• _Work task_
Until you reach the line containing "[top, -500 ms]", reproduce each line of the listing exactly, please, and include that line as well.

[Information provided Boundary: Start]

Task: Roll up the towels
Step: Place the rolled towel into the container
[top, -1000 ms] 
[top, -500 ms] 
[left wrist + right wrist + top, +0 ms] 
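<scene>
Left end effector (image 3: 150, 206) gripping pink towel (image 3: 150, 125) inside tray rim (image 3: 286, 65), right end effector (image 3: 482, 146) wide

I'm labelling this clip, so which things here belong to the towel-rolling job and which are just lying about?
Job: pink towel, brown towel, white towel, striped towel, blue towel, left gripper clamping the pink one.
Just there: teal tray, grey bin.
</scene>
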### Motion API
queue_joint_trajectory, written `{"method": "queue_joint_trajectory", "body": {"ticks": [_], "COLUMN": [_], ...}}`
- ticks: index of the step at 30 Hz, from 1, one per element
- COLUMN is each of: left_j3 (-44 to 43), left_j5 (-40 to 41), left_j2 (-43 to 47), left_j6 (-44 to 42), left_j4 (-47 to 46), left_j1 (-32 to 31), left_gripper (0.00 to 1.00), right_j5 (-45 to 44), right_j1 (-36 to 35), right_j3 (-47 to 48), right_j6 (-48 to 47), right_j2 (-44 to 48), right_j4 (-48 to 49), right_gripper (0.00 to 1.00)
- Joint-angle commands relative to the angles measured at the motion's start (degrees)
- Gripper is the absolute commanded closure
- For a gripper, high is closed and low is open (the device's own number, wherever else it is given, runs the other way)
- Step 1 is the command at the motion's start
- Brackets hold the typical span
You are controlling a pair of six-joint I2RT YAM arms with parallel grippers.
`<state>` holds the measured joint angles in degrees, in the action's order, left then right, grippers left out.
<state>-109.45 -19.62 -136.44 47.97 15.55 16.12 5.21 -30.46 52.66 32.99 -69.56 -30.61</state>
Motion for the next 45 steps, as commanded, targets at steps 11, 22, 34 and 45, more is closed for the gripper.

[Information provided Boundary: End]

• _Task output_
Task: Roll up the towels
Step: Place the rolled towel into the container
[top, -1000 ms] 
[top, -500 ms] 

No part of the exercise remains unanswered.